In the battle of Valdivia he was promoted to second lieutenant. In the following battle of Puren his captain was killed and he took command, winning the battle. However, due to the many complaints  against him for his cruelty to the Indians, Erauso was not further promoted; frustrated, he entered a period devoted to vandalizing, killing people as he met on the road, causing extensive damage and burning crops. In Concepción he assassinated the chief auditor of the city, for which he was locked in a church for six months. After being released, Antonio killed his brother Miguel  in a duel, and was again imprisoned for eight months. He later fled to the Governorate of the Río de la Plata (now Argentina) across the Andes, taking a difficult path. At the brink of death he was saved by a villager and taken to Tucumán, where he promised marriage to two young women, the daughter of an Indian widow (who had hosted Erauso on her farm during his convalescence) and the niece of a canon.

He ended up fleeing from there without marrying either of them, but kept the money and fine clothing given by the canon's niece  as a sign of love. Then he went to Potosí, where he became the assistant to a sergeant, and returned again to fight against the Indians, participating in mass killings in Chuncos. In La Plata (formerly Chuquisaca, later Sucre) he was accused of a crime he did not commit; he was tortured and finally freed again without his sex being discovered. Once out of prison, he devoted himself to smuggling wheat and cattle on the orders of Juan Lopez de Arquijo. A new lawsuit forced him to take refuge in a church. In Piscobamba he killed a person in a quarrel. This time he was sentenced to death, but was saved at the last minute by the deposition of another prisoner sentenced to death. Then he remained in sanctuary for five months in a church due to a duel with a jealous husband. When he moved to La Paz, he was sentenced again to death for another offense. To escape, he pretended to confess and, after seizing a consecrated host, fled to Cuzco and returned to Peru.

Return to Spain and audience with Pope Urban VIII 

In 1623 Erauso was arrested in Huamanga, Peru, because of a dispute. To avoid execution, he begged Bishop Agustín de Carvajal for mercy, and confessed that he was a woman who had been in a convent. Following a review in which a group of matrons determined that Erauso was a woman and a virgin, the bishop protected him and he was sent to Spain.

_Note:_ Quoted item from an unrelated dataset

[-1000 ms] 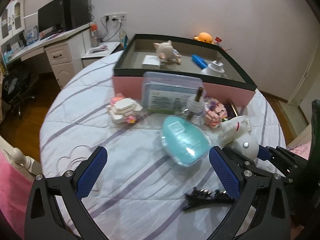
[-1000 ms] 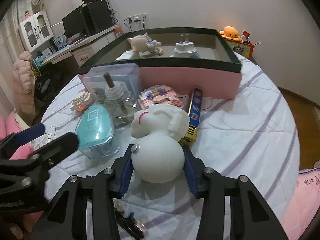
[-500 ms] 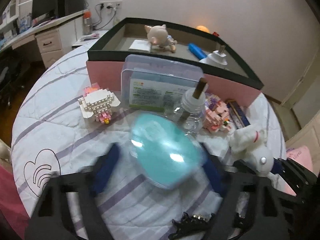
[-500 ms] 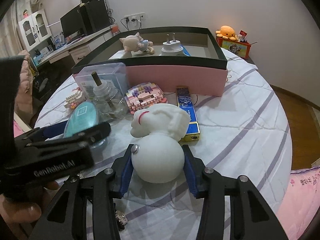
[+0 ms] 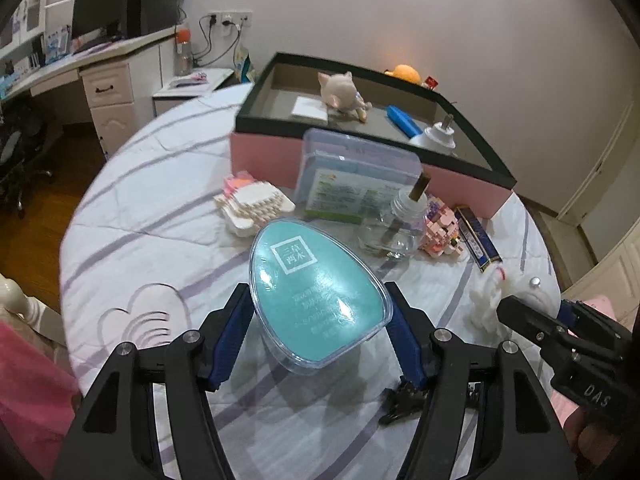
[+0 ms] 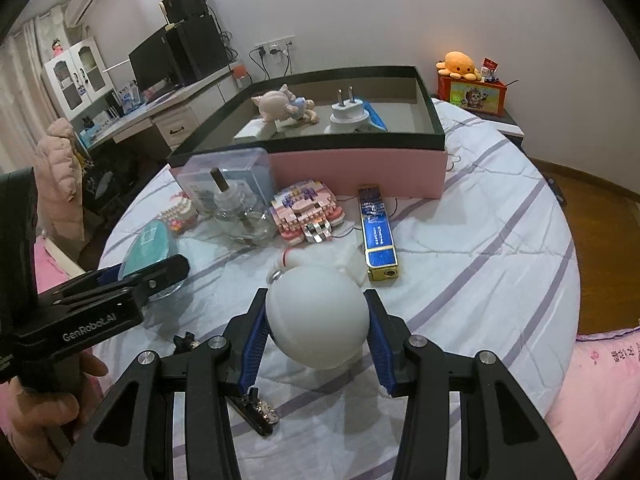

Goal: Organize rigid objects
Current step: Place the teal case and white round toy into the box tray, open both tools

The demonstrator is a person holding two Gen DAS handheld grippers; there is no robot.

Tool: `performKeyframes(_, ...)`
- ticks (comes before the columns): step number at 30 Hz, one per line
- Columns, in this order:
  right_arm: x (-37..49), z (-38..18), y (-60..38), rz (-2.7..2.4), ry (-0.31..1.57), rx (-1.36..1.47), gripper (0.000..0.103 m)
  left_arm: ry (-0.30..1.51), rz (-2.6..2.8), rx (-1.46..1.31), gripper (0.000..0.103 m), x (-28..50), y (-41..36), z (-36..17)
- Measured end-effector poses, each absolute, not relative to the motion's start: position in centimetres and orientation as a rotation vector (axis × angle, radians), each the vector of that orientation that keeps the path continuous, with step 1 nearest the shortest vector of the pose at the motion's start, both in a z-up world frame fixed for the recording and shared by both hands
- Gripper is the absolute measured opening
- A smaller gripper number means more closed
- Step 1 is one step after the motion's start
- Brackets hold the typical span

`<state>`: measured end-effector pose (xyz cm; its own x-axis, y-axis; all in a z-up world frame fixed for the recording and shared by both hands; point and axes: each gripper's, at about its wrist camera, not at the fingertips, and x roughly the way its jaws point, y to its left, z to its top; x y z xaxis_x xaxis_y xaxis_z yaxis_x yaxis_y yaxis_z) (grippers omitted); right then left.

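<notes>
My left gripper (image 5: 320, 336) is shut on a teal egg-shaped case (image 5: 318, 292) and holds it above the round table. My right gripper (image 6: 316, 328) is shut on a white rabbit figure (image 6: 316, 316), lifted and tilted head down; it also shows in the left wrist view (image 5: 496, 300). The pink box with a black rim (image 5: 400, 160) stands at the table's far side. It holds a pig figurine (image 5: 340, 90), a white plug (image 5: 438, 136), a blue item (image 5: 402, 120) and a white card (image 5: 310, 110).
On the quilted cloth before the box lie a clear plastic case (image 5: 356, 184), a glass bottle with a wick (image 5: 394, 228), a pink brick model (image 6: 306, 214), a white brick model (image 5: 252, 204), a blue and gold bar (image 6: 378, 236) and a black hair clip (image 5: 402, 400).
My left gripper moved in, closed on the teal case and lifted it. My right gripper raised the rabbit figure and tipped it forward.
</notes>
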<state>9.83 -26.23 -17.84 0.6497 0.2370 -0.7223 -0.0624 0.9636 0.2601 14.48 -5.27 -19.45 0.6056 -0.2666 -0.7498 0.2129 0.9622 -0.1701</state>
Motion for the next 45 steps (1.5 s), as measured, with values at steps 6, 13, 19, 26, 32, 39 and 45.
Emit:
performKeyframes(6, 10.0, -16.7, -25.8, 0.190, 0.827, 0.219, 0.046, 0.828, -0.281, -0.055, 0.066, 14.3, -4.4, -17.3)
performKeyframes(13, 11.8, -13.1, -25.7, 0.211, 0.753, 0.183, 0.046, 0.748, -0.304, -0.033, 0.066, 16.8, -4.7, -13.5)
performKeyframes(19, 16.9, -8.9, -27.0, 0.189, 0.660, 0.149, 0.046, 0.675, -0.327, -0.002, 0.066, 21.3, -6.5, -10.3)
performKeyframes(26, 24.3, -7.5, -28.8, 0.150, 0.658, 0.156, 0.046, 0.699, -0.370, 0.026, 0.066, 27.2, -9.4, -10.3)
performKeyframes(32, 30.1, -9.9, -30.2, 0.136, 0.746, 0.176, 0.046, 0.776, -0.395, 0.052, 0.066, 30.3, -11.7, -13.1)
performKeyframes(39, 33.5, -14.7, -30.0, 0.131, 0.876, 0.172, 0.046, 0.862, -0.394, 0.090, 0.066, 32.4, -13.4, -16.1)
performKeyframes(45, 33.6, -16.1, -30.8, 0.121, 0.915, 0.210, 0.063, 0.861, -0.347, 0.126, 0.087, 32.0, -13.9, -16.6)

In 1625–1626, Erauso petitioned the Spanish Crown for financial reward for services as a soldier in the New World, presenting a relación de méritos y servicios (account of merits and services). In addition to seeking reward for time at war, Erauso also sought compensation for money lost while traveling to Rome. This document includes accounts from "witnesses" or others who knew Erauso. However, many of the accounts contradict each other, and some witnesses do not know what to make of Erauso's predicament, for several reasons, most prominently that the witnesses all knew Erauso by different names and for different accomplishments. They may have known "Alonso Díaz de Guzmán", one of the names Erauso used as a man, but they did not know Catalina de Erauso.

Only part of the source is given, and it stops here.